Il sera ainsi procédé à la réduction d'un taux fixe de 10 pc du montant servi aux Pays-Bas durant toute la période d'ouverture des droits pour les nouveaux bénéficiaires dont le droit s'ouvre pendant l'année 2016, de 20 pc pour ceux dont le droit s'ouvre en 2017, de 30 pc pour les bénéficiaires dont le droit s'ouvre en 2018 et de 40 pc pour les nouveaux bénéficiaires dont le droit s'ouvre en 2019.
Et le diplomate marocain de souligner qu'il ne faudrait pas voir que la moitié vide du verre, en ce sens que le récent compromis, en étant "l'option la plus raisonnable", est de nature à ouvrir de nouvelles voies pour le renforcement de la coopération et des relations historiques entre les deux Royaumes.
Le gouvernement néerlandais s'était félicité, pour sa part, de la conclusion de cet accord ''équilibré'', qui "prend en compte les intérêts et "l'excellence des relations diplomatiques de longue date'' entre les deux pays.
Il est à rappeler que les Pays Bas avaient introduit en 2012 une réforme sur la loi régissant l'attribution des allocations sociales.
Le compromis concerne cinq types d'allocations. Il s'agit des allocations de pensions de survivants (ANW), des prestations d'invalidité partielle basée sur le revenu minimum (WGA), de l'allocation complémentaire (TW), des allocations des enfants (AKW) et de l'assurance maladie (ZVW).

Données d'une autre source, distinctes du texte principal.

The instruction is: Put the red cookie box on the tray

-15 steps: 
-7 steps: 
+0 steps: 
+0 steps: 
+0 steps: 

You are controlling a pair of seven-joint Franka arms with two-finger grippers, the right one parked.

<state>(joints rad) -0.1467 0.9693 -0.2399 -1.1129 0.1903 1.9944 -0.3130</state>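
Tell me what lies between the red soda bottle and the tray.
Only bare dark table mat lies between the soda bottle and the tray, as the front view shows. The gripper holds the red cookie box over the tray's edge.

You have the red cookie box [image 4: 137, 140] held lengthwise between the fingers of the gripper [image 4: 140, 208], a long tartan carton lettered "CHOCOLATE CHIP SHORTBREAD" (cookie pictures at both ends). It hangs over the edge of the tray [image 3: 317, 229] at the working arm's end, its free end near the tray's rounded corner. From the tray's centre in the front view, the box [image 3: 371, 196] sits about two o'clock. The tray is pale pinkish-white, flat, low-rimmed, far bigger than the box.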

Les révisions proposées n'ont pas touché, entre autres, aux droits relatifs aux pensions de retraite (AOW) et aux pensions d'invalidité (WAO).
La nouvelle législation néerlandaise basée sur le principe du coefficient de résidence est applicable à tous les bénéficiaires, y compris les Néerlandais, résidant hors Pays-Bas et Union Européenne.